*TASK TO COMPLETE*: Retype the listing below exactly, pictures removed.
--
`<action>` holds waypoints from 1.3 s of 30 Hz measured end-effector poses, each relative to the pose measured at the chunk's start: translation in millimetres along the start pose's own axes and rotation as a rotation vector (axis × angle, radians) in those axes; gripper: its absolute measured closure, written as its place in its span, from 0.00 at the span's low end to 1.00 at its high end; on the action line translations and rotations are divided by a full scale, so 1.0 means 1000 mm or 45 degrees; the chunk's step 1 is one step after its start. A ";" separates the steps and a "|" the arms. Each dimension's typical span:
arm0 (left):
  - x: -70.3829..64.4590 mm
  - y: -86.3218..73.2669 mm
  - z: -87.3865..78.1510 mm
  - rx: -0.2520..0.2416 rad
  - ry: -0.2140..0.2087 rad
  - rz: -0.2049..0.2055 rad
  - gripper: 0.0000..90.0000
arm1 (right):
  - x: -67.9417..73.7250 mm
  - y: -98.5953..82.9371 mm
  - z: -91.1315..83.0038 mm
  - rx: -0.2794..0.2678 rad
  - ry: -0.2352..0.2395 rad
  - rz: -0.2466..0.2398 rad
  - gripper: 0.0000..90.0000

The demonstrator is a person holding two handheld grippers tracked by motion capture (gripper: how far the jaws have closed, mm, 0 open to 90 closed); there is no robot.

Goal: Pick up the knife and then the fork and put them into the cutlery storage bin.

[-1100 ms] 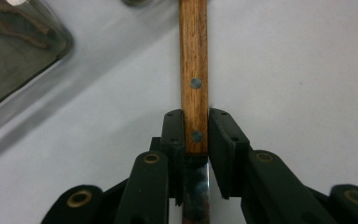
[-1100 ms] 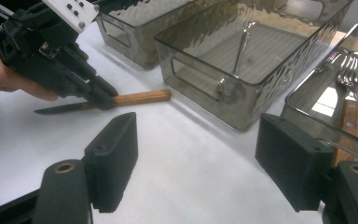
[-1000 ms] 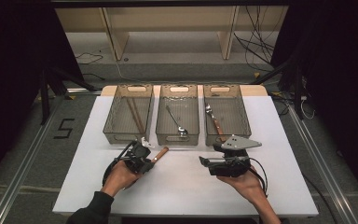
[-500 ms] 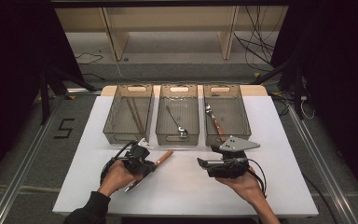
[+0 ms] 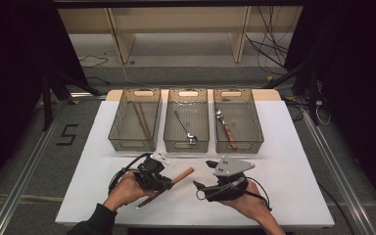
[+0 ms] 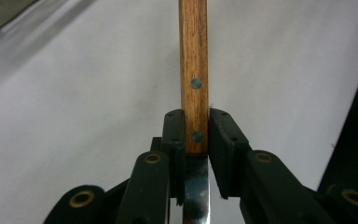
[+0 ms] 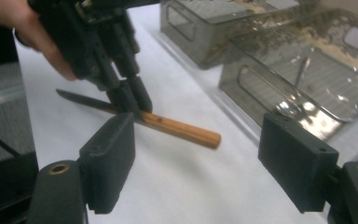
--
*TASK ANSWER*:
`<action>` holds waypoints from 1.3 s of 30 Hz measured end-effector poses, each relative to the pose measured at the chunk's start: translation in millimetres along the start pose's own axes and rotation as a rotation vector (axis × angle, radians) in those axes; gripper: its absolute measured closure, written as its place in its span, from 0.00 at the span's low end to 1.00 at its high end; on the action line translations and rotations are divided by a full scale, so 1.0 means 1000 mm or 45 degrees; the chunk's step 1 is one step after its start. A ";" separates the steps and a "|" the arms. Each dimension's typical span:
arm0 (left):
  - x: -70.3829..64.4590 mm
  - y: -86.3218..73.2669 mm
  - z: -87.3865..78.1510 mm
  - rx: -0.2520..0.2416 rad
  - ry: -0.2140..0.2087 rad
  - rz: -0.2049..0.2055 rad
  - gripper: 0.0000..90.0000
arm1 (right):
  - x: -67.9417..73.7250 mm
  - y: -98.5953..82.9371 mm
  - z: -91.1315..83.0038 mm
  - rx: -0.2794..0.2678 rad
  - ry: -0.2352..0.2395 rad
  - rz: -0.2466..0.2398 rad
  - gripper: 0.0000..90.0000

The demonstrator is a person holding two handheld grippers tracked by motion capture (gripper: how far the jaws have closed, mm, 0 open to 90 closed); there is no robot.

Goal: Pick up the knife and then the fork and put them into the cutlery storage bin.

[-1100 ms] 
[-1100 ms] 
[-1000 ms] 
[-500 ms] 
[+0 ms] 
[+0 ms] 
[+0 ms] 

That was the complete answer.